H9C2 cells with > 50% sub-confluency were transfected with TRPV4-siRNA (5-GGAGCTGAACAAGAACTCA-3, RIBOBIO, Guangzhou, China) using Lipofectamine 3000 (Invitrogen). A scrambled non-silencing siRNA (5-TTCTCCGAACGTGTCACGTdTdT-3, RIBOBIO) was used as a negative control. The knockdown efficiency of TRPV4-siRNA is shown in the Supplementary Figure S1.

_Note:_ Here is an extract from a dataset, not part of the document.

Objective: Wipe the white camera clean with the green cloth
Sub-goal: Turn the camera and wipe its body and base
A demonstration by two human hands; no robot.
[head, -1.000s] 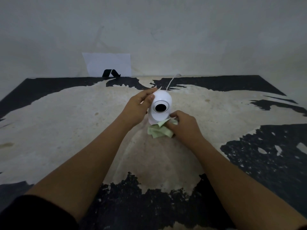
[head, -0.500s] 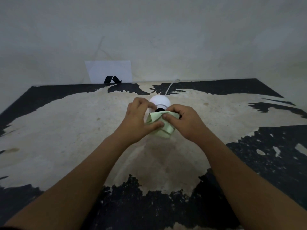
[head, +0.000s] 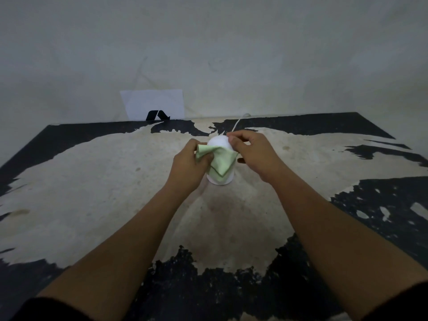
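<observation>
The white camera [head: 217, 143] stands upright in the middle of the worn table, its lens side covered by the green cloth [head: 220, 161]. My left hand [head: 190, 165] grips the cloth's left corner and presses it against the camera's front. My right hand [head: 252, 154] is closed around the camera's right side and top, fingertips on the dome. Only the dome and the base rim [head: 220, 181] of the camera show. A thin white cable [head: 238, 122] runs from behind the camera toward the wall.
The table [head: 92, 181] has a beige worn top with black patches along its edges. A white sheet of paper [head: 154, 104] with a black mark leans against the wall at the back left. The wall stands right behind the table's far edge.
The cloth went from lying beside the camera's base to draped over its front. My left hand took the cloth; my right hand shifted from the cloth to the camera's top right.
</observation>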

HEK-293T cells were purchased from ATCC and maintained in the same conditions as H9C2 cells. HEK-293T cells were transiently transfected with hTRPV4/pCDNA 4.0 (generously provided by Dr. Ke-wei Wang, Peking University School of Pharmaceutical Sciences, Qingdao University School of Pharmacy, China) using the Lipofectamine 3000 method as described previously (Fu et al., 2013).

H/R Model

Before hypoxia, the culture medium was changed to a fetal bovine serum-free DMEM. Hypoxia was achieved by placing the cells in a controlled hypoxic plastic chamber (HiTech Photelectricity Biotechnology Co., LTD., Guangzhou, China) containing 95% N₂ and 5% CO₂ for 6 h. Subsequently, the medium was replaced by a normal medium and the cells were incubated in 95% air and 5% CO₂ for a 6 h reoxygenation.

[Ca²⁺]_i Measurement

[Ca²⁺]_i was measured according to previously described procedures (Wu et al., 2017). Cells were loaded with 2 μM Fluo-4 AM for 30 min. Florescence was captured with the Enspire Multimode Plate Reader (PerkinElmer, Boston, MA, USA). Relative changes in Ca²⁺ influx stimulated by GSK1016790A (300 nM) or 4α-PDD (3 μM) are presented as (F/F0) or fold changes (∆F/F0), respectively. F represents fluorescence intensity, F0 represents the average fluorescence intensity before GSK1016790A or 4α-PDD stimulation, and ΔF represents the mean fluorescence intensity at the steady state after drug stimulation minus F0. Ionomycin (1 μM, Sigma, St. Louis, MO, USA) was set as a positive control.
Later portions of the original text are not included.